Femme entrant dans le salon, c. 1896

Femme entrant dans le salon, c. 1896

stamped E.Vuillard lower right pastel on paper
13 ¾ x 15 ⅛ in. (35 x 38.5 cm)

Neffe-Degandt Gallery, London;
acquired from the above in 2007, thence by descent.

London, JPL Fine Arts, Private View, May - July 1989, no. 39 (illustrated);
Glasgow, Art Gallery and Museum; Sheffield, Graves Art Gallery; Amsterdam, Van Gogh Museum, Vuillard, September 1991 - March 1992, no. 30, p. 45 and 94 (illustrated, p. 45).

A. Salomon and G. Cogeval, Vuillard, The Inexhaustible Glance: critical catalogue of paintings and pastels. Paris, 2003, vol. I, p. 262 and 1699, no. IV-58 (illustrated, p. 262)

In 1890 Edouard Vuillard attended his first meeting of Les Nabis (The Prophets), a group of young artists in Paris who sought to reinvigorate the art of painting. Inspired by the example of Paul Gauguin, the Nabis consciously rejected academic traditions, intentionally painting in a non-naturalistic style, with bold flat areas of colour, emphasizing the two-dimensional and decorative qualities of their paintings. Though the group shared common ideas and ideals about art, there was a great variety of styles amongst the members, with artists such as Maurice Denis and Paul Sérusier using religious and mystical themes to imbue their paintings with an other-worldly, symbolist aura, whilst the likes of Pierre Bonnard, Félix Vallotton and Vuillard chose to paint subjects based on observations of the world around them.

For Vuillard, the interiors of his family home provided the setting for his most compelling works in the 1890s. He grew up surrounded by women. His mother was a corset maker with the family apartment doubling as her workshop, and constantly filled with seamstresses, as well as his sister and grandmother. He made many small scale pictures of women going about their daily tasks, five of which were exhibited at the third Exposition des peintres impressionnistes et symbolistes in 1892 where they were praised for their perceptiveness and subtlety, earning him the label intimiste. The pictures of this period, such as the two illustrated here, were modern in style but part of an older artistic tradition that stretched back to the paintings by Dutch seventeenth century masters, whose modest subjects and clear arrangement of forms appealed to Vuillard.

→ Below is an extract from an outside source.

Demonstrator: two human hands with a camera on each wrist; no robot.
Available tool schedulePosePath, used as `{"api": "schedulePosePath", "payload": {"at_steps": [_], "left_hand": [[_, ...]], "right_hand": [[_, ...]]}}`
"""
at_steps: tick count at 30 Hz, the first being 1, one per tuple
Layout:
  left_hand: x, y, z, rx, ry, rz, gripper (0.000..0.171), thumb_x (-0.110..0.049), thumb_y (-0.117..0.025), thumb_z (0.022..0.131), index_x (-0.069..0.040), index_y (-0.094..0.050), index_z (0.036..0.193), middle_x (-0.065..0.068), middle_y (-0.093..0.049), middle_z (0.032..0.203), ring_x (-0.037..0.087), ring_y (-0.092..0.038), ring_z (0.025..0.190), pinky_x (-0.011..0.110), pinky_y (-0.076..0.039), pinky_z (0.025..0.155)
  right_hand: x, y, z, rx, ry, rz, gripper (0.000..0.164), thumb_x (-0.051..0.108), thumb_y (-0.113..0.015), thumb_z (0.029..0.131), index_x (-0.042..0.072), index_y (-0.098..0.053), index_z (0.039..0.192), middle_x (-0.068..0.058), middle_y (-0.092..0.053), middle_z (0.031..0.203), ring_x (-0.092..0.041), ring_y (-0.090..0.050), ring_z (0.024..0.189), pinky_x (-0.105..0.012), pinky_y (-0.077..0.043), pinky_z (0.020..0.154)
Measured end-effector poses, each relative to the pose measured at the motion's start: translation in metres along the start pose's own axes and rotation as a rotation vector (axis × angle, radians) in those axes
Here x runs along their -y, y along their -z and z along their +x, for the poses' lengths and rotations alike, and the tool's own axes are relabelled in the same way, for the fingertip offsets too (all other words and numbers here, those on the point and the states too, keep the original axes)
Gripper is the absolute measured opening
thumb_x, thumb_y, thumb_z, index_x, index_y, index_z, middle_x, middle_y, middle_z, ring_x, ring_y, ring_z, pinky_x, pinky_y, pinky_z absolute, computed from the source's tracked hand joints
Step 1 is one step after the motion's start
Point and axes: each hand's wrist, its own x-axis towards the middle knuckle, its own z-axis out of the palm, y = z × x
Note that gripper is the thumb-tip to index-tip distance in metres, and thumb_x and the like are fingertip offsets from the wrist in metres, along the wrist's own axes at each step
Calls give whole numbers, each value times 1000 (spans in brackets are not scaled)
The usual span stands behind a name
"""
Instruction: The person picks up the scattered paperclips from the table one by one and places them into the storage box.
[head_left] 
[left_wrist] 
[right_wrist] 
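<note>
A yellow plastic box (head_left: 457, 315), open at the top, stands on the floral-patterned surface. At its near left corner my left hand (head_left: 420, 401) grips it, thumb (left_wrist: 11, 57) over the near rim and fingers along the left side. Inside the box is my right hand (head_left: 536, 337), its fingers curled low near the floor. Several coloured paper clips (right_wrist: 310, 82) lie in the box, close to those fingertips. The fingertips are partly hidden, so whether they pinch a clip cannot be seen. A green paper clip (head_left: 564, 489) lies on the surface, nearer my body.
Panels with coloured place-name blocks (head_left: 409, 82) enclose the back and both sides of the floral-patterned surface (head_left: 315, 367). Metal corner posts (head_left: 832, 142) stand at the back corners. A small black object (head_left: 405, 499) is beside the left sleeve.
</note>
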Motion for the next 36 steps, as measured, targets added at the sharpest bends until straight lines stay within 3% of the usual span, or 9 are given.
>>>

Although his subjects were done from life, Vuillard created from memory, a working practice that had been encouraged by Gauguin. This deliberate distancing from the motif combined with a stylization lifted from Japanese prints and other so called ‘primitive’ arts, resulted in uncompromisingly modern works. Unlike the paintings of his more symbolist contemporaries Vuillard’s intimiste pictures found an immediate audience. These two pastels from the early 1890s, reveal the influence of Japanese woodblock prints in their strong use of colour and silhouette.